Но по какой-то недалёкой причине, я вернулся к его дому. Я хочу быть с ним, хочу также общаться, но сказанного не стереть, увиденного не забыть. Хочу хотя бы увидеть. Стоило позвонить, и вчера стоило это сделать. Но у меня всё то же – ничего. Мне будет достаточно постоять под его дверью. Меня никто не обязывает звонить или стучать в неё и доканывать друга.
Тихо прошёл в подъезд, ступая по каменной лестнице. Сверху доносились неясные обрывки фраз. Когда дошёл до этажа Кита, на лестничной площадке увидел высокого мужчину в чёрном, на спине которого белыми буквами сияло одно слово – «ПОЛИЦИЯ», человеком, с которым он разговаривал, был Кит. Неужто обо мне уже сообщили? Или нет… это же предки. Но, решив предохраниться, я натянул капюшон, застывая в промежутке между этажами.
— Я зайду завтра, либо позвоню сегодня вечером, — низко произнёс мужчина. Кит не слишком активно кивнул. — Что ж, удачного дня.
— До свидания… — голос Кита оказался до невозможности сухим и безжизненным.

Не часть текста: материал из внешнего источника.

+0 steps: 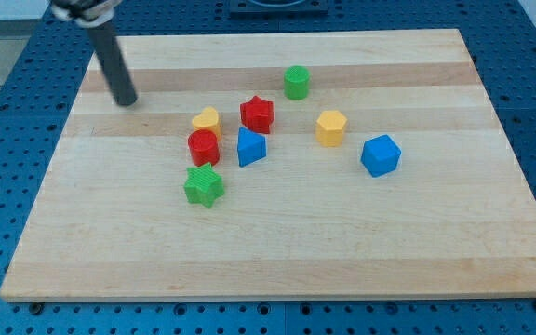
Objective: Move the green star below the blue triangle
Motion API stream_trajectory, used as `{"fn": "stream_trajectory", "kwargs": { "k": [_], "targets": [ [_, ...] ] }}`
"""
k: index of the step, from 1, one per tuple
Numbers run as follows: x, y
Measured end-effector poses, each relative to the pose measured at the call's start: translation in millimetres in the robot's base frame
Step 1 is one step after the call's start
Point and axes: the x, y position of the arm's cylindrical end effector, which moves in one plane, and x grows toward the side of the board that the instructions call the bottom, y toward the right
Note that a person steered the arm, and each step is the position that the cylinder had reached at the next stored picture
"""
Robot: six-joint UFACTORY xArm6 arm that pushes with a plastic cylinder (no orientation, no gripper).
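Blocks counted: seven on the wooden board [277,251], in pairs of green, red, yellow and one extra blue pairing below.
Green: two, a green star [203,186] and a green cylinder [296,82].
Red: two, a red star [257,114] and a red cylinder [203,146].
Yellow: two, a yellow hexagon [331,127] and a small yellow block [207,119] whose shape is unclear.
Blue: two, a blue triangle [250,147] and a blue cube [381,155], making eight blocks in all.
Task block: the green star lies below and to the view's left of the blue triangle, just under the red cylinder, apart from both.
Arm: my tip [126,101] rests on the board at the view's upper left, well apart from every block, touching none; the rod holds nothing.
Writing: none readable.
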Motion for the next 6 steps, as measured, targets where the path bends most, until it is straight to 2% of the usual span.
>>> {"fn": "stream_trajectory", "kwargs": {
  "k": [1, 2, 3, 5, 6],
  "targets": [
    [80, 31],
    [128, 103],
    [127, 137],
    [100, 148],
    [117, 163]
  ]
}}
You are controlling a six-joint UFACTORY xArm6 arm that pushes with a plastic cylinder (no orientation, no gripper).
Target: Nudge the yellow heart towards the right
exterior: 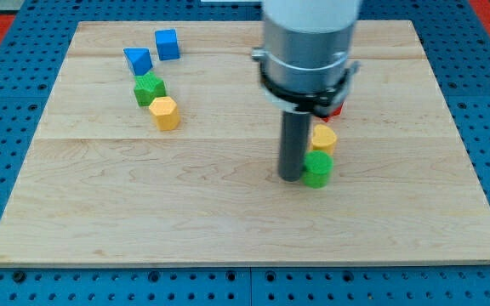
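Note:
The yellow heart [323,138] lies right of the board's middle, partly hidden behind my rod. A green block [317,169], roundish in shape, sits just below it and touches it. My tip [291,177] rests on the board just left of the green block, below and left of the yellow heart. A red block [335,109] shows only as a sliver behind the arm, just above the heart.
At the view's upper left stand a blue cube [168,44], a blue wedge-like block [138,60], a green star-like block [150,88] and a yellow hexagon [166,112]. The wooden board [228,212] lies on a blue pegboard.

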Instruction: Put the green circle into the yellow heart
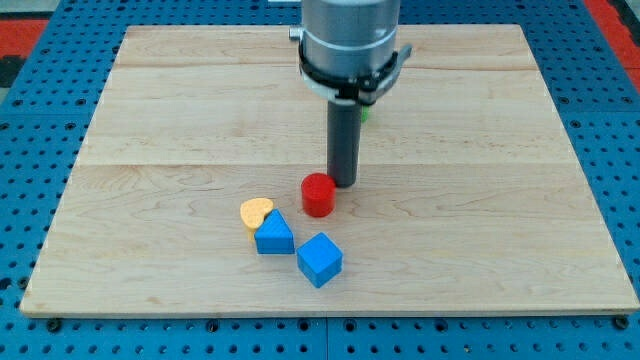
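Observation:
The yellow heart (255, 211) lies left of the board's middle, towards the view's bottom. Only a small green sliver (366, 113) shows at the right edge of the arm, above the middle; the arm hides the rest of this green block, so I cannot make out its shape. My tip (345, 184) rests on the board well below that sliver. It sits just to the upper right of a red cylinder (318, 194), touching or almost touching it. The yellow heart is to the left of and below my tip.
A blue block (274, 235) touches the yellow heart's lower right side. A blue cube (320, 259) lies just right of and below it. The wooden board (500, 250) rests on a blue perforated table.

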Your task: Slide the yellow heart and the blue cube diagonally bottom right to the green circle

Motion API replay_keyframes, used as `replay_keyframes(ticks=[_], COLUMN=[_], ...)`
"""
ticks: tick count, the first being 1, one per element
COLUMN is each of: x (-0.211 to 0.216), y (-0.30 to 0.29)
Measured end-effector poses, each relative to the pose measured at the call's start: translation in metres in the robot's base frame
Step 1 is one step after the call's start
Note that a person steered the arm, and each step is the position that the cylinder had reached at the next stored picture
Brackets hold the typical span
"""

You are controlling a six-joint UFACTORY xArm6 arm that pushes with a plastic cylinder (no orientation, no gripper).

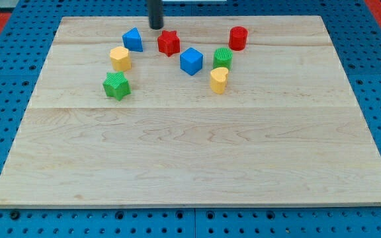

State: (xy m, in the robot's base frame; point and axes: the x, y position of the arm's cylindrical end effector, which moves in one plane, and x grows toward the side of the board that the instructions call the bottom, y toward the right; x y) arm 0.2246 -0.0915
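Green star [116, 86] nearest; yellow heart [219, 80] and blue cube [191, 61] lie at four o'clock from my tip [156, 27], a bare rod holding nothing

On the wooden board [197, 165], all 7 blocks sit in the upper half. The tip [156, 26] stands at the view's top, between the blue block [133, 39] to its lower left and the red star [169, 43] to its lower right, touching neither. Below the blue block lies the yellow hexagon [120, 59], with the green star [116, 86] beneath. The blue cube [191, 61] sits right of centre; the green circle [222, 58] lies just right of it, the yellow heart [219, 80] touching it below, the red cylinder [238, 38] above.
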Motion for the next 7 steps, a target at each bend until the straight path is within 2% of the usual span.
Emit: replay_keyframes(ticks=[1,2,3,4,6,7], x=[0.044,0.091,0.135,0.151,0.156,0.177], y=[0.01,0.06,0.069,0.091,0.156,0.152])
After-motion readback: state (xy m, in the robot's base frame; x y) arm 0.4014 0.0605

Полицейский прошёл мимо меня, оставляя за собой земляной запах. Я не смог не подняться.
— Кит. — Я взглянул на друга, который только заметил меня.
Он выглядел плохо. Болезненно. Не просто взъерошено. Убито и тоскливо. Впервые я увидел такие синяки под глазами у него, а не в отражении.
— Ваня? — На его лице появилась вымученная улыбка.
Он снял капюшон, вглядываясь в меня, а после припадая, почти что касаясь губ. Каждое его движение было рванным и неточным. Никакой аккуратности, будто и он спит. Кит еле обнял меня, прижимая за плечи. Кажется, он немного всхуднул. Так устал? И…
— Почему приходил полицейский? — Я понял, что не ответил на долгий жест друга.
— Не из-за тебя, но, — он отпрянул, совсем помрачнел и потускнел, глаза потеряли бывалый блеск, — всё ужасно… — Кит взялся за руку, не переминаясь с ноги на ногу, никак не переживая. — Давай зайдём. — Он снова попытался улыбнуться.
Да что случилось? Мне так больно на него смотреть. Его не подменили, а что-то сделали, изменили. Выжгли.
Я согласился на предложение. Разделся в прихожей и по привычке заглянул в зал. Что за погром? Все горшки разбиты, земля рассыпана по полу, зелень разорвана. Только после замечаю красное пятно. Это кровь? Скажите, что это не она.
Дверь перед носом закрылась, а я лишь немо смотрел на Кита.
— Потом придётся убраться… давай ко мне.
Я осторожно кивнул, опасаясь собственных жёстких и резких движений.
Нет, Господи, да быть такого не может… только не семья Кита.
— Можешь сесть на кровать, — предложил он, упираясь на косяк.
— Нет… постою.
Не могу смотреть на Кита. Не на его страдания. Боже, скажи, что с его родителями всё хорошо. Какая-нибудь опрометчивая ошибка, не более… Но тогда зачем полицейский? А погром?
— Вчера отец напал на маму, — так же сухо произнёс Кит. — Даже врачи не знают будет ли она жить… ничего неизвестно.